Here is the part that people are starting to notice, but not yet saying clearly.

The level of output produced by this approach used to require a team — not just any team, but one with strong senior engineers, tight alignment and a lot of implicit coordination.

That constraint is no longer the same.

Today, a small number of highly capable engineers, working with clear intent and strong architectural discipline, can produce what previously required an entire team.

Not by working harder, but by removing the friction that used to require coordination to overcome.

Not because AI replaces engineers, but because it removes the need to compensate for weak structure, unclear thinking and coordination overhead.

Which leads to a more uncomfortable question.

The Owner Mindset

If the cost of execution drops, then the bottleneck shifts even more aggressively to thinking, judgment and ownership.

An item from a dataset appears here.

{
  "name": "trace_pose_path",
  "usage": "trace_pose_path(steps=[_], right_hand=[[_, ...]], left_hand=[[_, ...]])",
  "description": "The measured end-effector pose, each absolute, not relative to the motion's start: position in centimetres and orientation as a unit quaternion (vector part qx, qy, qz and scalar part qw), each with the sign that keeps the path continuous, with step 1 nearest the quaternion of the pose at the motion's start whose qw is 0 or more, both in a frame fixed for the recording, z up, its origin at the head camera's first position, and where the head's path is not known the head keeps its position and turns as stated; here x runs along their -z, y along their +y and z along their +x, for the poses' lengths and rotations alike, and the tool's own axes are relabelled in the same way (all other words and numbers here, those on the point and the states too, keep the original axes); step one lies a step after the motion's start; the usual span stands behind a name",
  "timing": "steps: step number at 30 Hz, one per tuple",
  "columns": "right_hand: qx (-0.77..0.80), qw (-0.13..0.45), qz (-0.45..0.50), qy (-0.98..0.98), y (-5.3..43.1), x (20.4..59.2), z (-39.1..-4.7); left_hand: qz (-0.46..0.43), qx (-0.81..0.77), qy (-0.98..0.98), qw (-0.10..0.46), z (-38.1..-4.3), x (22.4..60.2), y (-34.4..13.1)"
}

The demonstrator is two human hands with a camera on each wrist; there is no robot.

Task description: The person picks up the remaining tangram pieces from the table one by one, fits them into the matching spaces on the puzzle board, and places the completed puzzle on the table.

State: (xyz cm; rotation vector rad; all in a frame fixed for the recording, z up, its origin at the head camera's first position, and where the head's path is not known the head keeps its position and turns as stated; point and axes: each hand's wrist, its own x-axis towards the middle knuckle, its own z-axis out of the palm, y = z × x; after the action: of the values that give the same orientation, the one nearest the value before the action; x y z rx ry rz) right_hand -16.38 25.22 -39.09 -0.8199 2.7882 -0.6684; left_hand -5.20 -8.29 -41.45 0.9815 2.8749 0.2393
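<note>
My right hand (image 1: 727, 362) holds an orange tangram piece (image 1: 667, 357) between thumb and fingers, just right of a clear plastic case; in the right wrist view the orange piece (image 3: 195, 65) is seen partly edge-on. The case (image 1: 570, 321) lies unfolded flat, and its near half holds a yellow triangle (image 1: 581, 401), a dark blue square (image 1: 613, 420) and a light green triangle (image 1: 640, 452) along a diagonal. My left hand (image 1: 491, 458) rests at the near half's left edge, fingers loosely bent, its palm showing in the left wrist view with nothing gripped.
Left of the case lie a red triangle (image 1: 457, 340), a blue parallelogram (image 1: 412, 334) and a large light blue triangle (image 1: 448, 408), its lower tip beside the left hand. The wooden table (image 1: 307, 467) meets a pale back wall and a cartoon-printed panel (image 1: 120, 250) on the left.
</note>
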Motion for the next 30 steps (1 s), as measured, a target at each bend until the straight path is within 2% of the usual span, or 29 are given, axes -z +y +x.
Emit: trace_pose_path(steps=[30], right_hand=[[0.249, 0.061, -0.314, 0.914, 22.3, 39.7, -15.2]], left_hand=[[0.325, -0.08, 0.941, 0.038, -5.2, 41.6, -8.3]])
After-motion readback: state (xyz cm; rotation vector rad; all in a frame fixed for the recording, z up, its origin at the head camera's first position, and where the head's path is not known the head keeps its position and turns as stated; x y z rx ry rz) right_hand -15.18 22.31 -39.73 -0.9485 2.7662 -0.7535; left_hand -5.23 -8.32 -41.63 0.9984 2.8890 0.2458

At that point, questions about team size or velocity start to lose meaning. Because when execution is cheap, what you are really evaluating is judgment.

The more relevant question becomes personal:

If you owned the company, would you hire yourself for the work you are doing today?

Not in comparison to your colleagues. Not relative to the market.

Just you, as you are. If your own money, your own time and your own risk depended on the outcome.

Would you trust your own specifications?
Would you rely on your own plans to guide a system?
Would you be comfortable with the decisions you make under ambiguity?
Would you pay for your level of clarity and accountability?

If the answer is yes, then you are already operating at the level this shift demands.

If the answer is no, that is not something to defend against. It is something to pay attention to.

Because that gap — between how you work today and what you would demand as an owner — is not a weakness. It is the clearest signal you have on where to grow.

What This Means Going Forward

This is not about reducing teams for the sake of it. It is not about declaring that fewer people are always better.

It is about recognizing that the leverage has changed.

Execution is no longer the scarce resource it used to be. Clear thinking is. Structured planning is. Ownership is.

In this environment, average performance becomes harder to hide, because the system amplifies both strengths and weaknesses. Strong engineers become disproportionately more effective. Weak structure becomes immediately visible.

And the organizations that adapt are not the ones that simply “adopt AI,” but the ones that raise their standards for how work is defined, reviewed and owned.

Closing

The loop has not changed:

spec → plan → implement

But the consequences of doing it poorly — or well — have become much sharper.

AI does not fix unclear thinking. It exposes it.
It does not replace ownership. It demands it.

And perhaps most importantly, it removes a layer of excuse that many of us have relied on for a long time.

Because now, the question is no longer whether we have enough time, enough people, or enough tools.

The question is much simpler and much harder to avoid:

Are we thinking clearly enough to deserve the speed we now have — or are we just accelerating our mistakes?